**EXERCISE GOAL**
Check every line of the data below for the string "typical", and copy the ones that hold it.

**RECORD EXCERPTS**
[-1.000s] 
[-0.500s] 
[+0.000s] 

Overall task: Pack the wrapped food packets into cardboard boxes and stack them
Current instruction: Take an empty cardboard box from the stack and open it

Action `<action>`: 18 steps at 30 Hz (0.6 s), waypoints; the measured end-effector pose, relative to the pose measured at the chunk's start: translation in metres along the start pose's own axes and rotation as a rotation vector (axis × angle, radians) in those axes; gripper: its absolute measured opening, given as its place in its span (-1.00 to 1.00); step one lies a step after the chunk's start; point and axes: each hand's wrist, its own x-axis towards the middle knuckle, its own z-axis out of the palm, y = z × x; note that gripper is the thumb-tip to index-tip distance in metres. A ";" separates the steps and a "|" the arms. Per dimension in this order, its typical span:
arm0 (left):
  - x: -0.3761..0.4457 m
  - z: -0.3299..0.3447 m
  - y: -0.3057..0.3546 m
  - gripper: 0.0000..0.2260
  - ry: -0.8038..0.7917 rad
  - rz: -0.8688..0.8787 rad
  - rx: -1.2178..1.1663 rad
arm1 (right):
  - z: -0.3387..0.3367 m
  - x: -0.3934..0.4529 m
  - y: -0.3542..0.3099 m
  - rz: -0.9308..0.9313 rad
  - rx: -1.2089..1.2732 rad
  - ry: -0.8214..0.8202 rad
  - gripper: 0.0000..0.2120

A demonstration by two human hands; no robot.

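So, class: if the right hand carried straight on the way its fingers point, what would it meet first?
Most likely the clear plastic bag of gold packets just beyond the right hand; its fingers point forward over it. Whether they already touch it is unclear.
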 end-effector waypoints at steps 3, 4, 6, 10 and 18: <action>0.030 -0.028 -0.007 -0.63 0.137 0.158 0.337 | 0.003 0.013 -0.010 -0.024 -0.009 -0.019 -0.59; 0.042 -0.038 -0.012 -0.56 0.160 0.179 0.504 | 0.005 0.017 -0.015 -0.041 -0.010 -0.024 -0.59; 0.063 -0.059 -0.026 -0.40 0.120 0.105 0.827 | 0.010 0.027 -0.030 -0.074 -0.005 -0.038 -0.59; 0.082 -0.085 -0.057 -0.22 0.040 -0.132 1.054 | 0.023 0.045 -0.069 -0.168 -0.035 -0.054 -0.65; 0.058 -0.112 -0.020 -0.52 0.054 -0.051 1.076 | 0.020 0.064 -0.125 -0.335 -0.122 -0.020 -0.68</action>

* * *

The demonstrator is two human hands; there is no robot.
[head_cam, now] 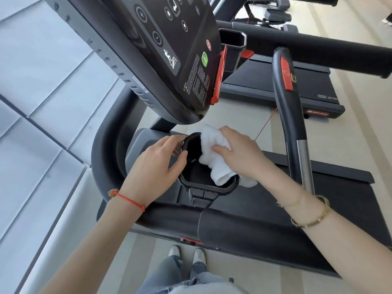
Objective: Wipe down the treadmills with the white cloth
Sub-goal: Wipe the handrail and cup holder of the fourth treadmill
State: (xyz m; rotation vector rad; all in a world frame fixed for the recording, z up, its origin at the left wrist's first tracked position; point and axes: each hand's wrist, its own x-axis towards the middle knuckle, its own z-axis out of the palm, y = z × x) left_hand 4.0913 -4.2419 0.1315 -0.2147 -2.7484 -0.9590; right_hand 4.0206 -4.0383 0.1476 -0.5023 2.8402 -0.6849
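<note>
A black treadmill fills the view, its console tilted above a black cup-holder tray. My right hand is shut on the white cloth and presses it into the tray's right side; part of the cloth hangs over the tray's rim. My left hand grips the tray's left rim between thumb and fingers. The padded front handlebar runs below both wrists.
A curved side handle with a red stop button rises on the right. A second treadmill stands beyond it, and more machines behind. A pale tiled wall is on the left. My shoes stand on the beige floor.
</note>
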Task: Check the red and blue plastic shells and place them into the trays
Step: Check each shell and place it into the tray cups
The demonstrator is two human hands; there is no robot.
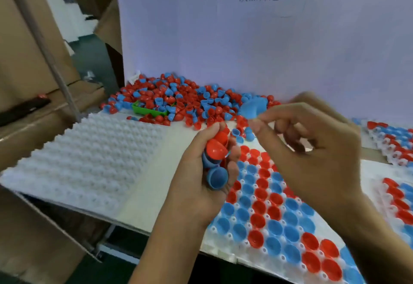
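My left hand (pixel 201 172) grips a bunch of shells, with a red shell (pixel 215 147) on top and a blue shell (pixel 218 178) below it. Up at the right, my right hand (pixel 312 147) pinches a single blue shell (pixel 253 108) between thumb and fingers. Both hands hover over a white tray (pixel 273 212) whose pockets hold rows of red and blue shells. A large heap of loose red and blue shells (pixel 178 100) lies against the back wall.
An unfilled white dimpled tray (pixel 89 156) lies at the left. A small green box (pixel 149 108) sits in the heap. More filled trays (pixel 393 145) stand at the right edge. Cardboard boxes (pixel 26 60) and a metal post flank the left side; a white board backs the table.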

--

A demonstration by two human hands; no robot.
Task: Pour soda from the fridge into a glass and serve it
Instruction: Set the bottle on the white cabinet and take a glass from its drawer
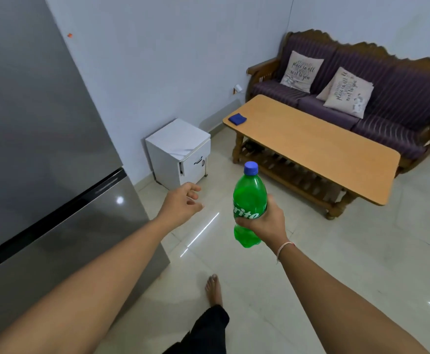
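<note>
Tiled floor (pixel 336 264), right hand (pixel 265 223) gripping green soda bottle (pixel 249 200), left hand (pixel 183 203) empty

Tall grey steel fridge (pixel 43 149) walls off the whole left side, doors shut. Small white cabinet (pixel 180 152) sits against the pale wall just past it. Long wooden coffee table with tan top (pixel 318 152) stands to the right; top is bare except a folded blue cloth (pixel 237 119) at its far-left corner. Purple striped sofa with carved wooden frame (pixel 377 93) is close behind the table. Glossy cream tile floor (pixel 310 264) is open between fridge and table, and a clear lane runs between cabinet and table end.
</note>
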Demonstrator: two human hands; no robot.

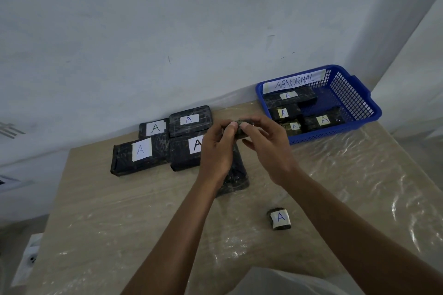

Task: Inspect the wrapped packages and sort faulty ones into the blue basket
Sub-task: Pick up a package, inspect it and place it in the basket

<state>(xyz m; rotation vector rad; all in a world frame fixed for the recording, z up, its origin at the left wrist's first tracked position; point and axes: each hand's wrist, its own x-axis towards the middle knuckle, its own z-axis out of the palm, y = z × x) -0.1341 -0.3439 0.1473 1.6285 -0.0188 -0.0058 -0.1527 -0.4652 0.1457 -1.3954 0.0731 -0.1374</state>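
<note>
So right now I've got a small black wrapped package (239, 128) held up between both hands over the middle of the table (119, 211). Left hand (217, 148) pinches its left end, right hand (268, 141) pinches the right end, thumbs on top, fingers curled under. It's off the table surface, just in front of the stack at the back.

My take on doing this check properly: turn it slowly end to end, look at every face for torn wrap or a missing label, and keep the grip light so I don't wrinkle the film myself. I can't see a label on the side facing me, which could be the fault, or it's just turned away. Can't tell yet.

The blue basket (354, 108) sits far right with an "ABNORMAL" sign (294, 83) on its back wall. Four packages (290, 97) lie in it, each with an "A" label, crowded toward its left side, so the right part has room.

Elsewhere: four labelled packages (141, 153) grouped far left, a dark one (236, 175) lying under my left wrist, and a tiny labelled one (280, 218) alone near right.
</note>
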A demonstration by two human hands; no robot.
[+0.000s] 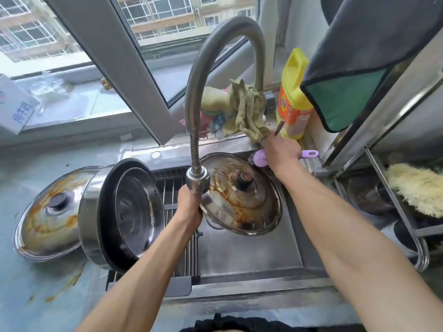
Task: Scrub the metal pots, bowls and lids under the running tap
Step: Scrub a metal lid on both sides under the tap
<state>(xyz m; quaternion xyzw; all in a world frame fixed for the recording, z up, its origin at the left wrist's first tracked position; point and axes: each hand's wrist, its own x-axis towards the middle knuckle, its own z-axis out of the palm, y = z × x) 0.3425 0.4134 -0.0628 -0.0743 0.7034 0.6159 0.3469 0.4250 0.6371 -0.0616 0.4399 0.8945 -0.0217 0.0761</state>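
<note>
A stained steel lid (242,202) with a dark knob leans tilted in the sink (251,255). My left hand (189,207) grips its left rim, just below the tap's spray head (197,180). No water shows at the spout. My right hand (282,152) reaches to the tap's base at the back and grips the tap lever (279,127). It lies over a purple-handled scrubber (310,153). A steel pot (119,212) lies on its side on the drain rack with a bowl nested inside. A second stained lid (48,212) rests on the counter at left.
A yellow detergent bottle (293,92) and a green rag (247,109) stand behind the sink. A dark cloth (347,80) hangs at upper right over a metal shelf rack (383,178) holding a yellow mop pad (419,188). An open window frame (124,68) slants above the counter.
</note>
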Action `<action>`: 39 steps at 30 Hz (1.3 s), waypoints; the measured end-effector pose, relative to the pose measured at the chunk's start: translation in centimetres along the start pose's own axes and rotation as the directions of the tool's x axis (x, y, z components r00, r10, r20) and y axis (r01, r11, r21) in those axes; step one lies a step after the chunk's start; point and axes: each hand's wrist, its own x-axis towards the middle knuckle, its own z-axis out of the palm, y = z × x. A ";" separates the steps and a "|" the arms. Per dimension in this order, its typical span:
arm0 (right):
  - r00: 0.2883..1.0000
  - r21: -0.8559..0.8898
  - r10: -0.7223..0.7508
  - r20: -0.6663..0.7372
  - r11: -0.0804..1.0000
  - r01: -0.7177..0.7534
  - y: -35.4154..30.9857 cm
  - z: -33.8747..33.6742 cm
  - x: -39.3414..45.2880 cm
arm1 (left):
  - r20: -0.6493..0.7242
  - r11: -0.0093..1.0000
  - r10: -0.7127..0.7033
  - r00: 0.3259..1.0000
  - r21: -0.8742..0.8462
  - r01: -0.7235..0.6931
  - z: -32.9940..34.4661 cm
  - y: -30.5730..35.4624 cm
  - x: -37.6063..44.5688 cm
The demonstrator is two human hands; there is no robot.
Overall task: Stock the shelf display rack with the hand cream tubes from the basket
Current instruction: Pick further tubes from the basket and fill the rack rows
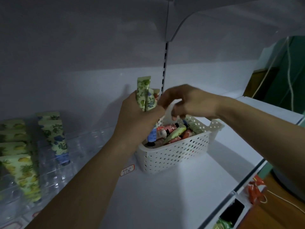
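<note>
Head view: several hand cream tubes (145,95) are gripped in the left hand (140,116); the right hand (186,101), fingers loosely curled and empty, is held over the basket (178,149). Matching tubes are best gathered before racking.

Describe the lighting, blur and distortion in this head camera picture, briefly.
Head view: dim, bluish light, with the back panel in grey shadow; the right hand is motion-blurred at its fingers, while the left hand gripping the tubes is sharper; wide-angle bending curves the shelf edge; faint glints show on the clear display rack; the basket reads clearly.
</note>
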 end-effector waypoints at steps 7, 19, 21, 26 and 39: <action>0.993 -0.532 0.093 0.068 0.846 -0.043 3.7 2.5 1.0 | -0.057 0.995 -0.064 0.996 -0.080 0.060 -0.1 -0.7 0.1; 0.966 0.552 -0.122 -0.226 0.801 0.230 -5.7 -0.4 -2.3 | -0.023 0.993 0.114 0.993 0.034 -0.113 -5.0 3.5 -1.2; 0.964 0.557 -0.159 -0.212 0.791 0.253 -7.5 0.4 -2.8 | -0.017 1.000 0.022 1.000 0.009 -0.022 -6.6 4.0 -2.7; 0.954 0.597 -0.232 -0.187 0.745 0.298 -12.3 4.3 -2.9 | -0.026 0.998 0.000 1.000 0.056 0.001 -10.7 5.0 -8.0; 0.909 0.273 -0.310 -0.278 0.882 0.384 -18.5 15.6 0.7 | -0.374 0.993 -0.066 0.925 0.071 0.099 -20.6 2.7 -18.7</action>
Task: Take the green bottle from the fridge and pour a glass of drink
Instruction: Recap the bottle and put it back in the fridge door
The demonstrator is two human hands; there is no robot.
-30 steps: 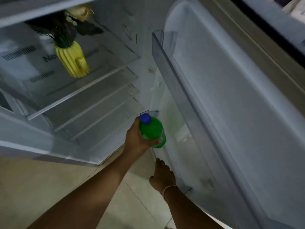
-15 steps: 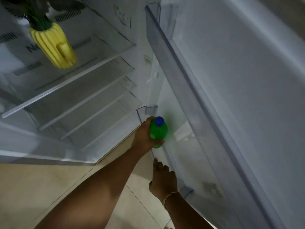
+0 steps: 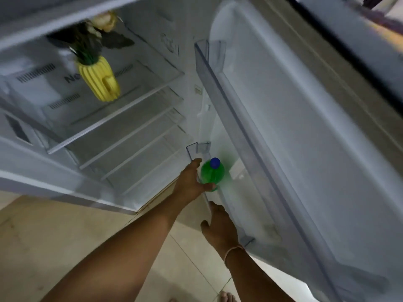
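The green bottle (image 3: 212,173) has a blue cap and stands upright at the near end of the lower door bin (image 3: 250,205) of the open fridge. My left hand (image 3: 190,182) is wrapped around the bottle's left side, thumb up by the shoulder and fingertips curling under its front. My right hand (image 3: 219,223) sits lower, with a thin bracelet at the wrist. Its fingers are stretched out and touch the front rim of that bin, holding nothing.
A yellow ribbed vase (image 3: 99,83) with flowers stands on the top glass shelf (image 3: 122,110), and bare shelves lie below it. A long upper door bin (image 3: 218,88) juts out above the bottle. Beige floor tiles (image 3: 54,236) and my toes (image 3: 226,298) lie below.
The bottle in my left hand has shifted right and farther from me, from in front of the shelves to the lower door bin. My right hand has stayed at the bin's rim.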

**RESPONSE BELOW**
Action `<action>`: 18 steps at 30 Hz (0.6 s), waypoints; the measured end-effector pose, relative to the pose measured at the chunk's start: translation in metres along the start pose's own axes and rotation as a rotation vector (axis × angle, radians) in those axes; gripper: its absolute measured opening, given as its place in its span (-1.00 to 1.00); step one lies a step after the chunk's start; point and axes: each hand's wrist, its own x-axis towards the middle knuckle, its own z-axis out of the palm, y = z × x; note that gripper is the thumb-tip to index-tip distance in metres. A ";" separates the steps and a "|" the arms. Per dimension in this order, its typical span:
Action `<action>`: 39 steps at 30 Hz (1.3 s), waypoints; the measured end-effector pose, relative to the pose measured at the chunk's start: translation in centimetres along the start pose's own axes and rotation as the directions of the tool's x axis (x, y, z components r00, r10, r20) and y axis (r01, r11, r21) in those axes; step one lies a step after the chunk's start; point and axes: each hand's wrist, its own x-axis towards the middle knuckle, its own z-axis out of the palm, y = z × x. A ";" separates the steps and a "|" the arms. Per dimension in this order, its typical span:

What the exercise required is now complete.